Pakistan’s Defense Secretary, retired Lieutenant General Alam Khattak, informed the Senate of Pakistan’s Standing Committees on Defense and Foreign Affairs that the purchase of eight U.S.-made F-16C/D Block-52 fighter aircraft is now a “closed chapter,” according to local media reports.
“The case for the purchase of F-16s from the US is closed, we are now going for a third party transfer of F-16s and have an offer from Jordan,” Khattak said on Monday. Jordan offered Pakistan 16 used F-16 Block-30 fighter aircraft, an older F-16 version than the variants originally offered by the United States.
This would not be the first Pakistani purchase from the Royal Jordanian Air Force (RJAF). In February 2014, Pakistan placed an order for an entire squadron of 14 (some sources say 13) F-16 A/Bs with the RJAF. Delivery of the F-16 aircraft began in April 2015.
The defense secretary admitted during his briefing that the aircraft offered by Jordan are of inferior quality and standard in comparison to the F-16s offered by the United States.
The RJAF F-16 aircraft were built in 1989/90 and underwent a major upgrade in the early 2000s. Should Pakistan decide to procure the squadron of F-16, the aircraft would likely need to undergo an additional major overhaul.
However, Pakistan is looking for a quick replacement given that a number of older F-16 models in service with the Pakistan Air Force will need to be phased out in the near future. The deal is still subject to U.S. approval.
U.S. lawmakers have stalled financing for the eight F-16 Block-52 fighters under the so-called Foreign Military Financing (FMF) for the last couple of months. As I reported previously:
In February, the U.S. State Department approved the possible sale of the F-16 fighter jets to Pakistan. However, fierce congressional opposition repeatedly delayed the signing of a final contract, and in the first week of May U.S. State Department spokesman John Kirby, announced:
While Congress has approved the sale, key members have made clear that they object to using FMF (foreign military financing) to support it. Given Congressional objections, we have told the Pakistanis that they should put forward national funds for that purpose.

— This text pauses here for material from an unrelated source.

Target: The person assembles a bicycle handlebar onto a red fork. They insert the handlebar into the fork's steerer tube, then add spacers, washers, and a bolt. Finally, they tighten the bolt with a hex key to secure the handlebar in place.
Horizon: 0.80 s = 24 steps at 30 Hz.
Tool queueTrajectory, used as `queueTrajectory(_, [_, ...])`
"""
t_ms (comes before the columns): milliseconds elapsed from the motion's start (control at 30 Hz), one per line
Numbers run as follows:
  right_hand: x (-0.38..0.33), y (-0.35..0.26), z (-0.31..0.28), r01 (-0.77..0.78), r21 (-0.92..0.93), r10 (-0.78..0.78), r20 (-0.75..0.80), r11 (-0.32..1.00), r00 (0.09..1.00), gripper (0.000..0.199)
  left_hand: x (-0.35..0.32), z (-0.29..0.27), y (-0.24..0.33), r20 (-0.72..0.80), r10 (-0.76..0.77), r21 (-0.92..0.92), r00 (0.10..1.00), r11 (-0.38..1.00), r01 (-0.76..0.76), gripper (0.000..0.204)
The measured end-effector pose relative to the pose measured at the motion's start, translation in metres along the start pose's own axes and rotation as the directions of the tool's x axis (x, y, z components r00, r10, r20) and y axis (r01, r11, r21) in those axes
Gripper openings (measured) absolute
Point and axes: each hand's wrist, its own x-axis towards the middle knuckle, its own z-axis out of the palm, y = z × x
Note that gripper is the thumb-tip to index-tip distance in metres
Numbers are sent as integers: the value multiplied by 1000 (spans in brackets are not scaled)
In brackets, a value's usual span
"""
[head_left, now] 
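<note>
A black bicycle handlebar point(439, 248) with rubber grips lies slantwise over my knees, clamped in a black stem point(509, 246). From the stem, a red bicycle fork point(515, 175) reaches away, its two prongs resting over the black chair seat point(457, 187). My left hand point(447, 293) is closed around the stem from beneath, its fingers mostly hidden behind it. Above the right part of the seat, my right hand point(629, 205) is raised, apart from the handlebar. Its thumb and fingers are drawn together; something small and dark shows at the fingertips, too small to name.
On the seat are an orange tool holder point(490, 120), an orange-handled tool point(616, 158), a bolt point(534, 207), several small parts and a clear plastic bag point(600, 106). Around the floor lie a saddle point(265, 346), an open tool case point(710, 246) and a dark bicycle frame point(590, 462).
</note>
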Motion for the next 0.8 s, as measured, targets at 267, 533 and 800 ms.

Pakistan was expected to pay $700 million instead of the original $270 million for the eight F-16 fighter jets—a price increase of two-and-a-half times the original cost. As a consequence, ever since the U.S. State Department announcement it was highly doubtful that the Pakistan would go ahead with the purchase.
During his briefing, Khattak also confirmed that Pakistan is still considering other options, including French, Chinese and Russian aircraft. Possible aircraft types under consideration are the Chinese-made Chengdu J-10 lightweight and J-20 stealth fighter aircraft (still in the development stage), as well as Russian Sukhoi Su-35S multirole fighter jets.
However, as I reported previously (See:”Blocked F-16 Deal: Pakistan Threatens to Buy Chinese or Russian Fighter Aircraft”):
[I]t is even more unlikely that Pakistan will induct new fighter aircraft types such as the Chengdu J-10 or Sukhoi Su-35 into the PAF, given the logistical difficulties, extra maintenance cost, and additional training requirements that a new fighter aircraft acquisition would entail.
Overall, the Pakistan Air Force currently fields around 70 F-16 aircraft of all variants. Should the F-16 deal with Jordan go through, rather than opting for another foreign fighter aircraft, the PAF will likely purchase additional Pakistan Aeronautical Complex/Chengdu Aerospace Corporation (PAC/CAC) JF-17 Thunder combat aircraft of which it already operates around 60.